INSTRUCTIONS FOR THE TASK: The word "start" occurs in some lines of the listing. Copy those lines.

RAW DATA:
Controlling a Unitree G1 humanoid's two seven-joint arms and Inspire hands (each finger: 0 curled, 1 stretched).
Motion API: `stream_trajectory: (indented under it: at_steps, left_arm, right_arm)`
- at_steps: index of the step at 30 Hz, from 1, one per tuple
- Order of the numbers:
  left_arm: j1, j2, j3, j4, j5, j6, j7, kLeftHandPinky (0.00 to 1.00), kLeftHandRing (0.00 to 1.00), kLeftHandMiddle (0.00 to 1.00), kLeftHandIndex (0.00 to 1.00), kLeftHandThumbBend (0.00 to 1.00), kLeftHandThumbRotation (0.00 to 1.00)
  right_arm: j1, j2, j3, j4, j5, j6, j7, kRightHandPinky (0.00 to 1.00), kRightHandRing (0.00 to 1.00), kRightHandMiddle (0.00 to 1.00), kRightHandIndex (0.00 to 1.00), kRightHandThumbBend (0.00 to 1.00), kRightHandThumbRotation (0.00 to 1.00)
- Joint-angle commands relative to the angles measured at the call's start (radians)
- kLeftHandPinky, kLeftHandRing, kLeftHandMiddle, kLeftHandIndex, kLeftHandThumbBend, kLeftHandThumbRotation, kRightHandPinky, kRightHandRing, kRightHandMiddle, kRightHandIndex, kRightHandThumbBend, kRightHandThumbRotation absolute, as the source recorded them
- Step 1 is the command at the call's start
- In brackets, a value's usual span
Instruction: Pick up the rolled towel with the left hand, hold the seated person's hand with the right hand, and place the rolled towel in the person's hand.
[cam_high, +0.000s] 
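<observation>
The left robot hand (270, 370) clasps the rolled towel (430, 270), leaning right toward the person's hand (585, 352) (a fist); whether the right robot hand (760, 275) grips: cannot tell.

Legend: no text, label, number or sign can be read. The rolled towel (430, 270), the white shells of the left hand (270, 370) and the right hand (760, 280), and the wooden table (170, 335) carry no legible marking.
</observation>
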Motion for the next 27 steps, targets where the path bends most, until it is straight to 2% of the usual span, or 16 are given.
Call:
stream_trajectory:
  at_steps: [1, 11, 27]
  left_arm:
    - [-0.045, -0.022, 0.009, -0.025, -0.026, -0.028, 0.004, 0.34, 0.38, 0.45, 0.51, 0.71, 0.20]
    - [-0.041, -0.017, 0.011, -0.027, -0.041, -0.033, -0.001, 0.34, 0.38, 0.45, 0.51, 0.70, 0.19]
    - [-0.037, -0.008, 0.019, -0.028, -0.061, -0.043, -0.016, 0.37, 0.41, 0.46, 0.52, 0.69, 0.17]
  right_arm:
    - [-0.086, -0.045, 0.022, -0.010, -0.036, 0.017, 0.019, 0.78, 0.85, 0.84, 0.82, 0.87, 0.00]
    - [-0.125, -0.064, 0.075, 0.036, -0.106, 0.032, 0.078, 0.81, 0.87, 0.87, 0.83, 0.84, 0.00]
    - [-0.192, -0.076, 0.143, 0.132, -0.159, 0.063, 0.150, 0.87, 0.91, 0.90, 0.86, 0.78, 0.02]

OUTPUT FOR THIS TASK:
- Joint-angle commands relative to the angles measured at the call's start (radians)
- Step 1 is the command at the call's start

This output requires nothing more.